Inquilinos De Los Muertos =link= [ 2026 Edition ]

These modern tenants installed electricity by tapping into street lamps inside the cemetery. They drilled holes in marble roofs for chimney vents. They raised their children among the crypts, and those children, in turn, learned to read using the epitaphs on the walls. As one resident told a Chilean newspaper in 2005: "Los muertos no me molestan. Los vivos, sí." (The dead don't bother me. The living do.)

En muchos casos, los inquilinos de los muertos no tienen otra opción que ocupar una propiedad abandonada. La falta de vivienda asequible y la escasez de recursos sociales y económicos los llevan a tomar medidas desesperadas para asegurarse un techo. Sin embargo, la ocupación ilegal de propiedades abandonadas puede tener graves consecuencias para todos los involucrados.
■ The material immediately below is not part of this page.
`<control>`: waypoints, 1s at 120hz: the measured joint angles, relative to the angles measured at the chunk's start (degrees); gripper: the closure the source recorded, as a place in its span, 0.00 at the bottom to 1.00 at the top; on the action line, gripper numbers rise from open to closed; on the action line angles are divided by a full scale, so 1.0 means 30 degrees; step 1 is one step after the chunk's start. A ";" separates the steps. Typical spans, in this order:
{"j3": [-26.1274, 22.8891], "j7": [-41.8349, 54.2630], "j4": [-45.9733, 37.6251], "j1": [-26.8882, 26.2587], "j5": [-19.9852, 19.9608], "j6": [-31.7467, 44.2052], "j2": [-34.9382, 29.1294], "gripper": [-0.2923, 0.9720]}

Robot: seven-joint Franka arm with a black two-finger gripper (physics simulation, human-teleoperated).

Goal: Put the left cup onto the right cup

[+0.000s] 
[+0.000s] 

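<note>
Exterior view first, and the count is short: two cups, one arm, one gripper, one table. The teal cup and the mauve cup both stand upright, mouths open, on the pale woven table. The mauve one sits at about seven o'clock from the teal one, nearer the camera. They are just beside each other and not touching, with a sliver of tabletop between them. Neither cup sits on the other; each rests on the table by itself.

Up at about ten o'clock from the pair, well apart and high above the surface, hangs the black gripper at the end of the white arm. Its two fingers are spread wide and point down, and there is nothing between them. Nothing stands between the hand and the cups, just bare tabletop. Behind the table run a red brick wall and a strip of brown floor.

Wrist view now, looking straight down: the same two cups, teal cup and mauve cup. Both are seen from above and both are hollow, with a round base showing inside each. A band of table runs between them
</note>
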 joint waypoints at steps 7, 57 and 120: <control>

Inquilinos de los muertos

There is a famous case in the Río Piedras district, where a developer built a 12-story apartment complex over a 19th-century cemetery that was never officially disinterred. Within a year, every apartment had reports of the same thing: water glasses moving three inches to the left. Doors unlocking themselves at 2:47 AM. A child’s voice humming a nana that no living parent had taught. These modern tenants installed electricity by tapping into

The concept of Inquilinos de los Muertos is not unique to Puerto Rico. It echoes through Mexican ofrendas , where the dead return each November to collect their share of the living’s breath. It haunts the palenques of Colombia, where escaped enslaved people buried their ancestors beneath their kitchen floors so that no one—neither the living nor the dead—could ever be evicted. As one resident told a Chilean newspaper in

“I am not the owner,” she tells visitors, crossing herself with a smile that holds no fear. “I am the tenant. He was here before me. He will be here after.”